_EXERCISE BRIEF_.
Print them exactly: the lines from the beginning of the entries below through the line that contains "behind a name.", and only those, with the pictures left out.

Stored records
+---+

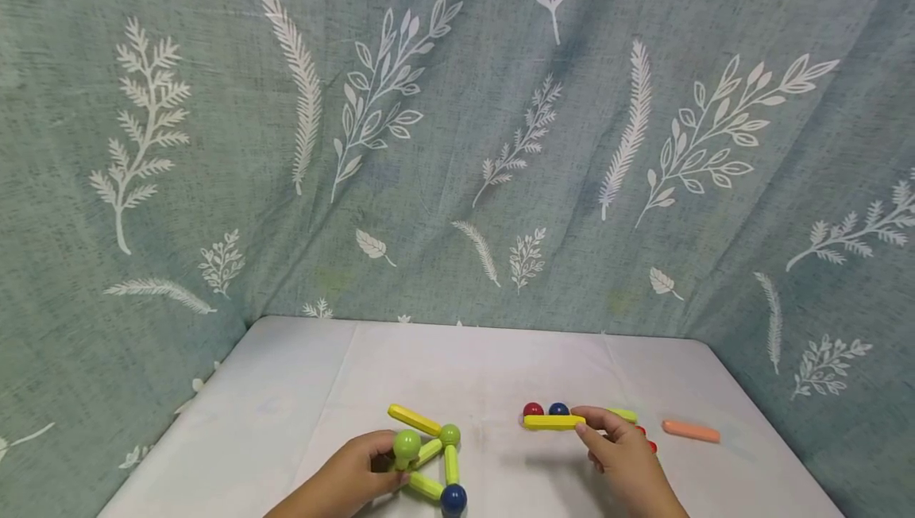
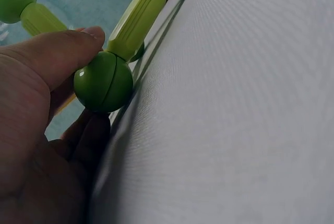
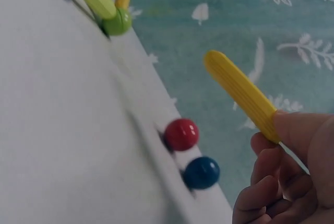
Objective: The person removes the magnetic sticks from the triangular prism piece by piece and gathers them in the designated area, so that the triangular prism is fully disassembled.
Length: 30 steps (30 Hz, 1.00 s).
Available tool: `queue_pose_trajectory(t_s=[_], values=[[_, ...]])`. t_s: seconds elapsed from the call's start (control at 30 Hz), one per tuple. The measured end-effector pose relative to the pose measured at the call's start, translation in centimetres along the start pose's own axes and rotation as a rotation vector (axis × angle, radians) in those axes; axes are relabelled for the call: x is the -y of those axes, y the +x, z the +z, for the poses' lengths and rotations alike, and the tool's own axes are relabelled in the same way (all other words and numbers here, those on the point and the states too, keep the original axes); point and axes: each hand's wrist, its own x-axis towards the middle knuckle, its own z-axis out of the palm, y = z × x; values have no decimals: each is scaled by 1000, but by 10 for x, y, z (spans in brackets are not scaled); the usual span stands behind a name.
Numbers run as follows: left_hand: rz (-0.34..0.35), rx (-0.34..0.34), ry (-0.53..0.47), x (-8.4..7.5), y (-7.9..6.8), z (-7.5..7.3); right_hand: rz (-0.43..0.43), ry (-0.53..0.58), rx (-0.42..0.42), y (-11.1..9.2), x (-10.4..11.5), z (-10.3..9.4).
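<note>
Left hand (image 1: pixel 357 466) of yours, head view, is curled on a rod-and-ball frame (image 1: pixel 426 486), left of centre: lime rods (image 1: pixel 451 466), green balls (image 1: pixel 407 445), dark blue ball (image 1: pixel 453 499) at the near corner. Your right hand (image 1: pixel 620 454) pinches a yellow rod (image 1: pixel 552 423) by one end, clear of the tabletop (image 1: pixel 493 367); red ball (image 1: pixel 532 408) and blue ball (image 1: pixel 559 408) behind it, orange rod (image 1: pixel 691 431) to the right. Tabletop white, smooth-looking; leaf-print curtain (image 1: pixel 429 208) behind and both sides.

Left wrist view: your thumb and fingers clamped about one of the green balls. Glossy, probably slippery; take the frame by its ridged rods instead. Joints might come loose.

Right wrist view: your thumb and fingers together on the yellow rod, far end free. Likely light, stiff plastic, not fragile; ridges should help grip, mid-length hold steadier.
</note>
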Motion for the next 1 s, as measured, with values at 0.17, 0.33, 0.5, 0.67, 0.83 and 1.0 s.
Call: queue_pose_trajectory(t_s=[0.17, 0.33, 0.5, 0.67, 0.83, 1.0], values=[[12, -9, 0, 1, 0, -1, 17, 9, -34, 4, -9, -23], [5, -16, 35, 1, 1, -3, 52, -46, -77, 7, -14, -45], [3, -21, 70, 1, 1, -3, 84, -144, -122, 16, -22, -67], [-2, -18, 70, 2, 1, -4, 51, -192, -165, 19, -32, -91], [-21, -5, 85, 2, 1, -5, 60, -236, -189, 21, -42, -114], [-31, 14, 98, 0, 2, -5, 88, -277, -196, 24, -53, -133]])
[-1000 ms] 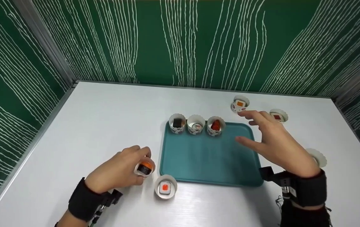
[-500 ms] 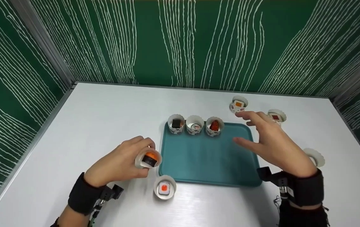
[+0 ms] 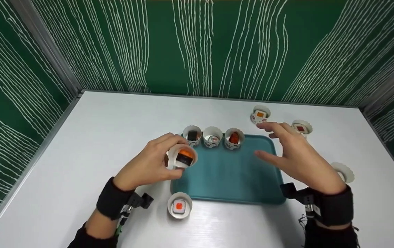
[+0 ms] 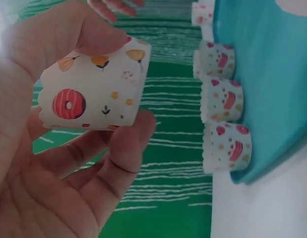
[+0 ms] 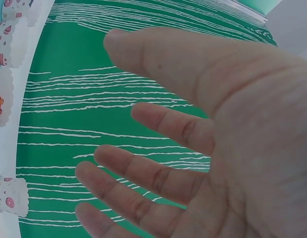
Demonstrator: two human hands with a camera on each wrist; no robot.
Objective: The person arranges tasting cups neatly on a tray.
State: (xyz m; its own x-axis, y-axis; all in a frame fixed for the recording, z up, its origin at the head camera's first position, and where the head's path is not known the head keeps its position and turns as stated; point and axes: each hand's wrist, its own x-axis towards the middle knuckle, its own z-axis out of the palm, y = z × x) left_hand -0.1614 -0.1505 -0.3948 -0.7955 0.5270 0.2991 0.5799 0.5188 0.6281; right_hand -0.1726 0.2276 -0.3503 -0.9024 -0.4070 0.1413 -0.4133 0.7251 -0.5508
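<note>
My left hand (image 3: 150, 165) holds a patterned paper baking cup (image 4: 101, 84) between thumb and fingers, above the teal tray's left side. Inside the cup sits a toy-like sushi piece (image 3: 184, 157), orange on top with a black band. Three similar cups line the far edge of the tray (image 3: 234, 177): one with a black piece (image 3: 192, 135), one with a pale roll (image 3: 213, 138), one with a red piece (image 3: 234, 137). My right hand (image 3: 293, 155) hovers over the tray's right edge, fingers spread, holding nothing.
A cup (image 3: 179, 216) with a white, orange-centred piece stands by the tray's front left corner. More cups stand at the back (image 3: 259, 120), the far right (image 3: 307, 126) and the right (image 3: 346, 169), the last partly behind my right wrist. A green wall (image 3: 169, 44) borders the table.
My left hand has moved right and away from me with the cup, from beside the tray to over its left side. My right hand stays nearly still.
</note>
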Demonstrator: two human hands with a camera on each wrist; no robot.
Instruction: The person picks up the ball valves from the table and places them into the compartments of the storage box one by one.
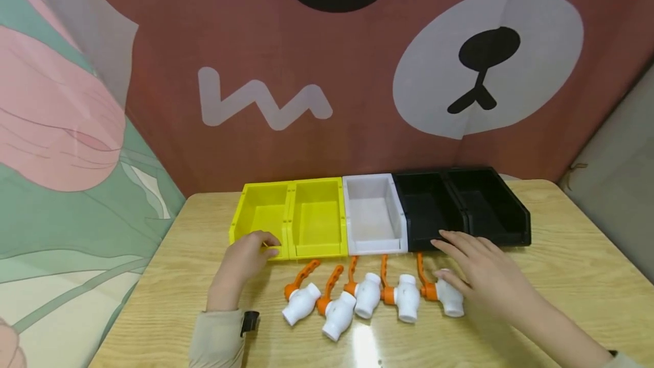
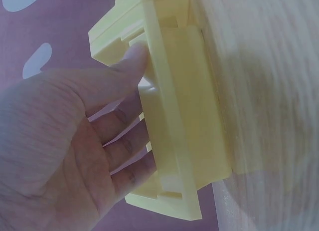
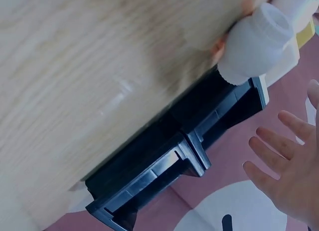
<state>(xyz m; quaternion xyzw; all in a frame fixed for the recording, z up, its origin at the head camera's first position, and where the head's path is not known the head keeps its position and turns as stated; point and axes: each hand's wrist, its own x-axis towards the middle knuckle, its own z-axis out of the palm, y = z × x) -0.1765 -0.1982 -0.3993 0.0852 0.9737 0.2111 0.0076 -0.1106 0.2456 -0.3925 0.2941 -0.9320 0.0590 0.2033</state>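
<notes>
My left hand (image 1: 247, 257) rests at the front of the leftmost yellow bin (image 1: 263, 214). In the left wrist view, the thumb of that hand (image 2: 65, 126) touches the rim of the yellow bin (image 2: 194, 111), and the other fingertips are hidden behind it. Held out with its fingers spread, my right hand (image 1: 487, 274) hovers by the front of the black bins (image 1: 434, 240) and holds nothing. Its thumb is beside the rightmost white ball valve (image 1: 452, 300) with an orange handle. The right wrist view shows the fingers of the right hand (image 3: 294, 161) apart from the valve (image 3: 254, 49).
More white ball valves (image 1: 407, 300) with orange handles lie in a row before the bins, handles toward them. A second yellow bin (image 1: 318, 251) and a white bin (image 1: 377, 246) stand between the outer bins. Behind the wooden table (image 1: 168, 305) hangs a printed cloth (image 1: 357, 146).
</notes>
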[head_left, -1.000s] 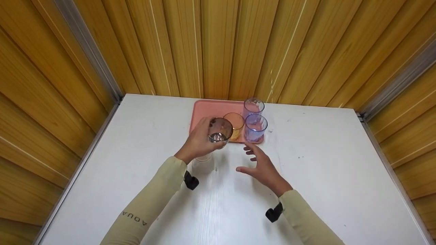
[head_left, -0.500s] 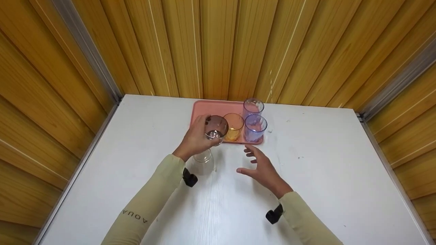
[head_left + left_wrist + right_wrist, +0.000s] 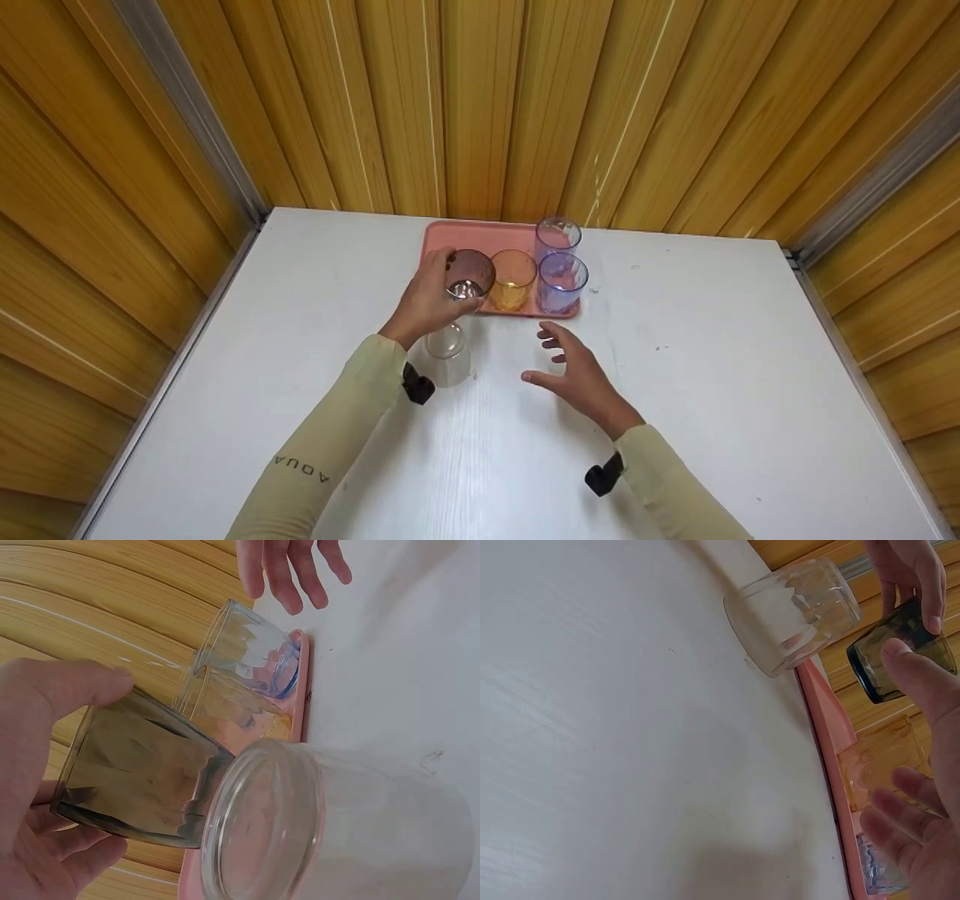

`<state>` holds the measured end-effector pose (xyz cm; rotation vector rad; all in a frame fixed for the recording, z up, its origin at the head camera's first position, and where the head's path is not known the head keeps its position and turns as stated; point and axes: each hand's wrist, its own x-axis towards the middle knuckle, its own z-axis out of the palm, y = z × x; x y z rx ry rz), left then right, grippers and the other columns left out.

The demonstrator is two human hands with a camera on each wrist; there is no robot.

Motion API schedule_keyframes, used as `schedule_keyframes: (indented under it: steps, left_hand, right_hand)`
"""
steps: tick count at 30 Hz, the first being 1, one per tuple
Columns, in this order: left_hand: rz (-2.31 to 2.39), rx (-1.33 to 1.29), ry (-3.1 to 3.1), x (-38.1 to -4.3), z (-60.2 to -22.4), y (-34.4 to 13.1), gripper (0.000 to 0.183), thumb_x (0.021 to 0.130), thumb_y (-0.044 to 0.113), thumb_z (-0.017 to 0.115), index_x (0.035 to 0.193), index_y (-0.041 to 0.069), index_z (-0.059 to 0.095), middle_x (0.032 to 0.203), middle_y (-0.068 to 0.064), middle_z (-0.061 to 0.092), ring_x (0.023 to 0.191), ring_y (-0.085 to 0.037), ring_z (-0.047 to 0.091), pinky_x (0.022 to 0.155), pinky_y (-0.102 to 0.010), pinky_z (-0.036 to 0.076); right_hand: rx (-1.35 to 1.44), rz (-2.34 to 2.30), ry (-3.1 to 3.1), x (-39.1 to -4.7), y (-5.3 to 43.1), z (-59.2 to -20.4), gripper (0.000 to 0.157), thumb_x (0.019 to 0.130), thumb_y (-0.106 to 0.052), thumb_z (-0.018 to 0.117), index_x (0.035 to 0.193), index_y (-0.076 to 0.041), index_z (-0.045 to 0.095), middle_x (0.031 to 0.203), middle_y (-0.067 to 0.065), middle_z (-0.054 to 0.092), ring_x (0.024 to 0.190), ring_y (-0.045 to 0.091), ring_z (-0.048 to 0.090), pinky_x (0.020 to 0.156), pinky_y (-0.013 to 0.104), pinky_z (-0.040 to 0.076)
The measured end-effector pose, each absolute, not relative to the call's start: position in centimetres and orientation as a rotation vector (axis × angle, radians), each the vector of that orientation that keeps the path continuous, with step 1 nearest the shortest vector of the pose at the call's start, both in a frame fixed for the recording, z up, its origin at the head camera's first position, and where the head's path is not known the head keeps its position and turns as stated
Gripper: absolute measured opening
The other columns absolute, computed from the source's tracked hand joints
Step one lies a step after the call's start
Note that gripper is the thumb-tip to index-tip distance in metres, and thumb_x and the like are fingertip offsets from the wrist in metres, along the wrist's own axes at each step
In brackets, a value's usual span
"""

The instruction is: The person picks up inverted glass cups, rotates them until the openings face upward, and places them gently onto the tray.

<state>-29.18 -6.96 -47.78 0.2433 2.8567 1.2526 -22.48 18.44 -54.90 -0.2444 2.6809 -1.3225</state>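
My left hand (image 3: 426,304) grips a smoky dark glass tumbler (image 3: 471,271) by its sides, thumb on one side and fingers on the other. The tumbler is at the front left of a pink tray (image 3: 480,236); whether its base touches the tray I cannot tell. Just right of it on the tray stands an amber tumbler (image 3: 512,289). A clear glass (image 3: 448,366) sits upside down on the table, beside my left wrist. My right hand (image 3: 581,379) hovers in front of the tray with fingers spread and relaxed, holding nothing.
A blue tumbler (image 3: 562,289) stands at the tray's front right, with a purple tumbler (image 3: 558,234) behind it. The white table (image 3: 697,375) runs up to a yellow wood-panelled wall (image 3: 480,112) just behind the tray.
My left hand has carried the dark tumbler left and slightly away from me, beside the amber one. More of the clear glass shows now. The right hand has hardly moved.
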Motion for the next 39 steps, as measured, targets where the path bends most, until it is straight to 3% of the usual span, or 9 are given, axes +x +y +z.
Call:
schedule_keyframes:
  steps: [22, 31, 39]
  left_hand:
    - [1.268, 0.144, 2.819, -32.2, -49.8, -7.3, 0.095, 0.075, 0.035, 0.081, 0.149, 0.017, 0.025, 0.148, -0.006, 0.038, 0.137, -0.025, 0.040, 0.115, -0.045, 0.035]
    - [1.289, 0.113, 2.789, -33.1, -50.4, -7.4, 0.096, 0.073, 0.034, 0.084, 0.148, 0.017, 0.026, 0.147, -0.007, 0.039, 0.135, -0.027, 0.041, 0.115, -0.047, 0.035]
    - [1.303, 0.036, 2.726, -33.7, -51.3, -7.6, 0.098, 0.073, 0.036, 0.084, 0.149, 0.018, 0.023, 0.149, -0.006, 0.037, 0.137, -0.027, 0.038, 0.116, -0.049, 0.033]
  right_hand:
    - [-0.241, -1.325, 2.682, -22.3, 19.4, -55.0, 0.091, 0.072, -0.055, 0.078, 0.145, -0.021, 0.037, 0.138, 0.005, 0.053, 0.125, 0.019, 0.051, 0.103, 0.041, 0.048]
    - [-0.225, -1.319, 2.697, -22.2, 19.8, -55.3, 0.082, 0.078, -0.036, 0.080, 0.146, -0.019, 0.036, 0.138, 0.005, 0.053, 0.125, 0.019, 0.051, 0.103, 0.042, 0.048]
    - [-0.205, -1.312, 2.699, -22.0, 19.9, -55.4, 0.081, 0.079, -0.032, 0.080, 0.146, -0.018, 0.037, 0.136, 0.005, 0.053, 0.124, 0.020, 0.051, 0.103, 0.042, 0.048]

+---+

_RESPONSE TO THIS TASK_.
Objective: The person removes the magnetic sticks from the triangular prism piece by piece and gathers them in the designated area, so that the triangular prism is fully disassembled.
Length: 30 steps (30 Hz, 1.00 s).
Available tool: `queue_pose_trajectory(t_s=[_], values=[[_, ...]])`. t_s: seconds elapsed from the call's start (control at 30 Hz), one per tuple. The measured end-effector pose relative to the pose measured at the call's start, translation in centimetres along the start pose's own axes and rotation as a rotation vector (axis × angle, radians) in those axes; axes are relabelled for the call: x is the -y of those axes, y the +x, z the +z, for the poses' lengths and rotations alike, and the tool's own axes are relabelled in the same way (all other words and numbers here, those on the point and the states too, keep the original axes); point and axes: each hand's wrist, its own x-axis towards the middle knuckle, its own z-axis out of the palm, y = z × x; values have no decimals: each is scaled by 1000, but by 10 for x, y, z (spans in brackets are not scaled); the usual span stands behind a name.

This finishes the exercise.